Three conditions must be met before the drive will allow the download operation:
1.
The download must be an SED file. A standard (base) drive (non-SED) file will be rejected.
2.
The download file must be signed and authenticated.
3.
As with a non-SED drive, the download file must pass the acceptance criteria for the drive. For example it
must be applicable to the correct drive model, and have compatible revision and customer status.
9.8
Power requirements
The standard drive models and the SED drive models have identical hardware, however the security and
encryption portion of the drive controller ASIC is enabled and functional in the SED models. This represents a
small additional drain on the 5V supply of about 30mA and a commensurate increase of about 150mW in
power consumption. There is no additional drain on the 12V supply. See the tables in Section 7.3 for power
requirements on the standard (non-SED) drive models.
9.9
Supported commands
The SED models support the following two commands in addition to the commands supported by the standard
(non-SED) models as listed in Table 16:
SECURITY PROTOCOL OUT (B5h)
SECURITY PROTOCOL IN (A2h)
9.10
Sanitize - Cryptographic Erase
This command cryptographically erases all user data on the drive by destroying the current data encryption key
and replacing it with a new data encryption key randomly generated by the drive.
Sanitize CRYPTOGRAPHIC
ERASE is a SCSI CDB Op code 48h and selecting the service action code 3 (CRYPTOGRAPHIC ERASE).
9.11
RevertSP
SED models will support the RevertSP feature which erases all data in all bands on the device and returns the
contents of all SPs (Security Providers) on the device to their original factory state.

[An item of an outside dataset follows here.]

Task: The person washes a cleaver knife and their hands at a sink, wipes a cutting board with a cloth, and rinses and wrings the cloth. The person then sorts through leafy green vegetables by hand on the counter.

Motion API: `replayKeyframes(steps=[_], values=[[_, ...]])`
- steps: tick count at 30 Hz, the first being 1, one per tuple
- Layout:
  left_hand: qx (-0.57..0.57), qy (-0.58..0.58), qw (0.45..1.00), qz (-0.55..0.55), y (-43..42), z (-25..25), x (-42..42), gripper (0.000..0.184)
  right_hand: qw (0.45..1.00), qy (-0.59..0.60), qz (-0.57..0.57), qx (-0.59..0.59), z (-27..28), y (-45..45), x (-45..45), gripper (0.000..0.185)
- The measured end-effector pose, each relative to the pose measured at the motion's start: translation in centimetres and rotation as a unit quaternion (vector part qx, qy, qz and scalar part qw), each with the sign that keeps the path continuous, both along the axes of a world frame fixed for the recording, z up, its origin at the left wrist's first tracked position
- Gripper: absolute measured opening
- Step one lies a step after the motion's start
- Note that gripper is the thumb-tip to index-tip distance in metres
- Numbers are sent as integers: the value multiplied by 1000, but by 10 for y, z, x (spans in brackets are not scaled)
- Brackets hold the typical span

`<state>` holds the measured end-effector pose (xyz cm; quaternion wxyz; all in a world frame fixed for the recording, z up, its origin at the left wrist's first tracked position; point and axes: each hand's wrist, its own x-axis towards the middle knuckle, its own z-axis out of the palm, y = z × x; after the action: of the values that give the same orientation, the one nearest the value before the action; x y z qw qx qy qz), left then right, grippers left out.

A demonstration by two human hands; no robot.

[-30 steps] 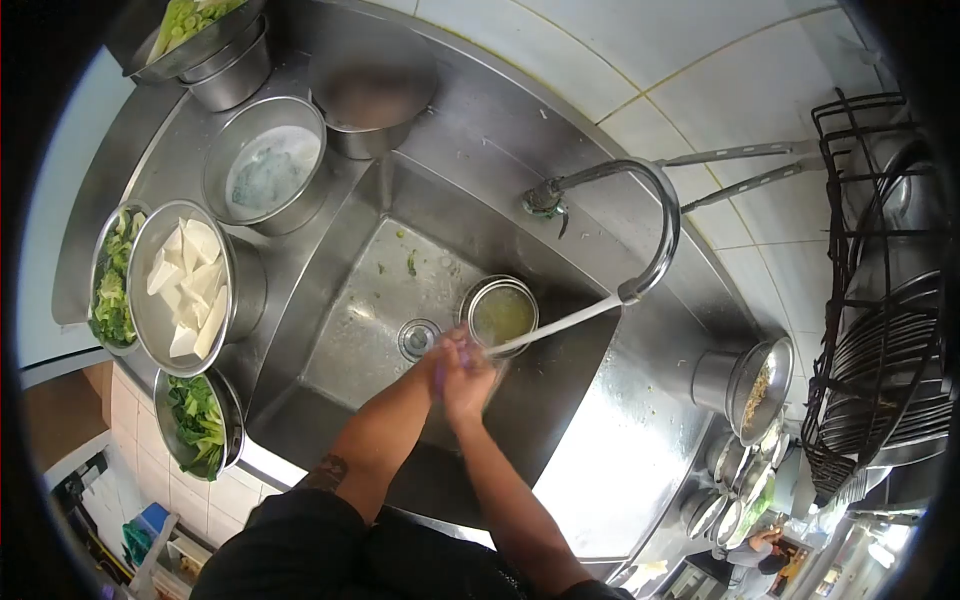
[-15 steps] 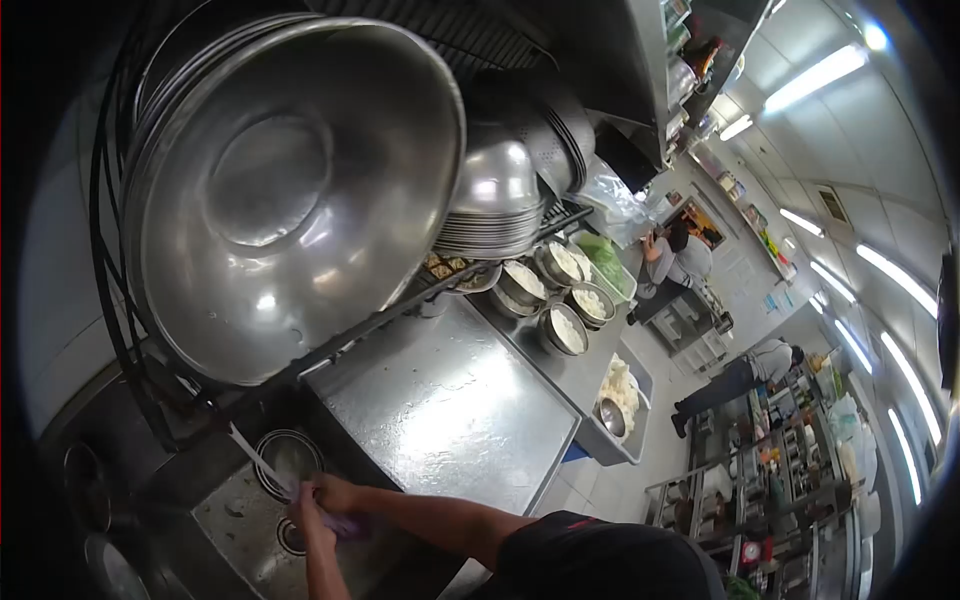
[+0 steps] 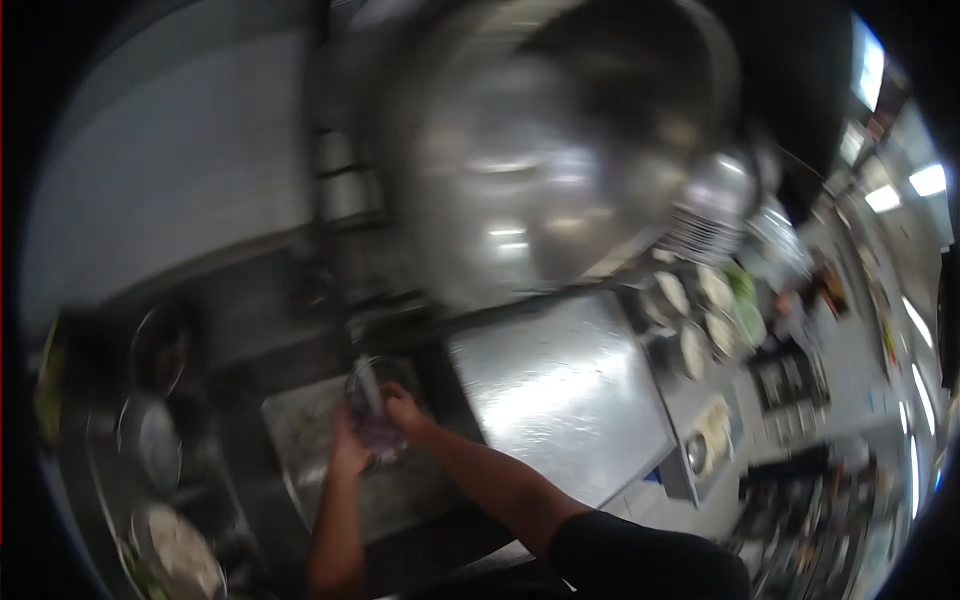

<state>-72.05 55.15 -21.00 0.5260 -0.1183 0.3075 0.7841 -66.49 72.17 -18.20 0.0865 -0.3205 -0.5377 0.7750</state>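
Over the metal sink (image 3: pixel 290 420), both hands are close together around a purple item (image 3: pixel 380 432), its shape blurred by motion. My left hand (image 3: pixel 348 440) is on its left side, and my right hand (image 3: pixel 400 408) grips it from the right. A pale stream of water (image 3: pixel 366 380) runs down onto the item between the hands. The round container seen beside the hands in the sink is mostly blurred and covered now.
Large metal bowls (image 3: pixel 560 150) sit on a rack above the sink. A shiny steel counter (image 3: pixel 560 390) lies to the right, with small bowls of white food (image 3: pixel 692 348) beyond. At the lower left is a pan of white pieces (image 3: pixel 178 552).
The view swung up and right, then partly back left, so the rack and counter now show. The hands have moved apart slightly, with the purple item between them under the water.
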Motion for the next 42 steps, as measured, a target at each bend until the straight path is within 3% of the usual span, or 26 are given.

In order to execute the
RevertSP method the unique PSID (Physical Secure ID) printed on the drive label must be provided.
PSID is
not electronically accessible and can only be manually read from the drive label or scanned in via the 2D bar-
code.
9.12
Sanitize Feature Set on SED Drives
The drive shall support the Sanitize Feature Set as defined in ANSI/INCITS ACS-2 with the exceptions and/or
modifications described in this section.
The drive shall not support the OVERWRITE EXT and BLOCK ERASE EXT sub-commands.
Support of the SANITIZE FREEZE LOCK EXT command shall be determined on a customer-specific basis.
OEM drives shall support the command.